Milford teachers’ contract may go to special meeting
Thursday, April 10, 2014
MILFORD – Voters might have the final say on the teachers’ contract stalemate.
The School Board and the Milford Teachers Association are petitioning state Superior Court to hold a special meeting on a factfinder’s recommendations.
The two sides have been negotiating since last August and in December reached an impasse on two issues.
The first was the board’s proposal to create a Group 3 for health insurance, made up of new employees who would have 80 percent of their premiums covered, instead of 85 percent.
Teachers contend that asking people who do the same job to have different levels of health care is unfair.

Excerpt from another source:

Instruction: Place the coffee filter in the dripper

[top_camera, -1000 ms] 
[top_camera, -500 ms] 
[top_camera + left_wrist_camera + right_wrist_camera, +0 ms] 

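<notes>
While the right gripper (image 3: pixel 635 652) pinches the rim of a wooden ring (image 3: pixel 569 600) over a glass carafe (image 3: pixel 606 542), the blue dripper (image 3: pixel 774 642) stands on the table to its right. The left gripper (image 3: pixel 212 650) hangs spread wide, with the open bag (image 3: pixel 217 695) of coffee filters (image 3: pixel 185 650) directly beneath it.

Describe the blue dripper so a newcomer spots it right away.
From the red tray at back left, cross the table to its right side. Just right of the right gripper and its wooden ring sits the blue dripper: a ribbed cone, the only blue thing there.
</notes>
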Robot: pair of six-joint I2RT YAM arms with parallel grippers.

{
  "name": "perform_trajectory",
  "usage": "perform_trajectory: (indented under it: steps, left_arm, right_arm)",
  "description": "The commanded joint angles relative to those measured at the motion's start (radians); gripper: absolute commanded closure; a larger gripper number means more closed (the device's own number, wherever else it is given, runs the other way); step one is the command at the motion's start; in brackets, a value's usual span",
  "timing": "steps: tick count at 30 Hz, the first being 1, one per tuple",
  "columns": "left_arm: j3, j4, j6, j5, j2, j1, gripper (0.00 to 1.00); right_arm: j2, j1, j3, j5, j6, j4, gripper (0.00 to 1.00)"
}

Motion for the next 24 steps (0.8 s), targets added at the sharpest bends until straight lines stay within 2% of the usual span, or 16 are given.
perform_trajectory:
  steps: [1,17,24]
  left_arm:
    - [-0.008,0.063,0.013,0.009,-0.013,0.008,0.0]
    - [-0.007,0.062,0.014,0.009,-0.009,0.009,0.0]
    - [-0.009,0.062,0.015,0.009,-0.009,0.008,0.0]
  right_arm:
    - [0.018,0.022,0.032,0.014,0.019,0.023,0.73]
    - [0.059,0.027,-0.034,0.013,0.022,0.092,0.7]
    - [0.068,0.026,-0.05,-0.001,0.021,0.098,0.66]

A second sticking point – that the teachers drop their proposal for a 2.25 percent cost of living adjustment in the contract’s third year – was resolved when teachers accepted that recommendation.
The “special meeting” would require a public hearing June 16, a Deliberative Session on Aug. 4, and then the ballot vote at the Sept. 9 state primary,
The teachers chose to go to fact-finding, and in February the Milford Teachers Association agreed unanimously to accept the factfinder’s nonbinding recommendations: that the School Board drop its proposal to change its health insurance premium coverage so that new employees pay more and that wage increases will be 1.5 percent and 2 percent for years one and two of the contract and 2 percent for year three.
Factfinder Bonnie MacSpiritt compared Milford School District’s school wages, hours and conditions with that of Amherst, Brookline, Hollis-Brookline and Mont Vernon.
The board contends that the district offers very competitive salaries and the third tier is necessary to control the cost of health insurance.
The Teachers Association, which has about 218 members, says more than half its teachers are no longer on the step schedule so they are getting no salary increases while they are burdened with increasing health insurance costs.
At the public hearing and the Deliberative Session voters will see the factfinder’s report and the costs of the three-year contracts.
The School Board voted 3-2 last month to petition Superior Court for the special meeting, based on a petition signed by 96 voters.
Bob Willette and Len Mannino were the dissenters.
The petition is for an emergency special meeting, as defined by state statute. A regular special meeting would require half the town’s registered voters to vote at the meeting, a highly unlikely occurrence, said board Chairman Paul Dargie.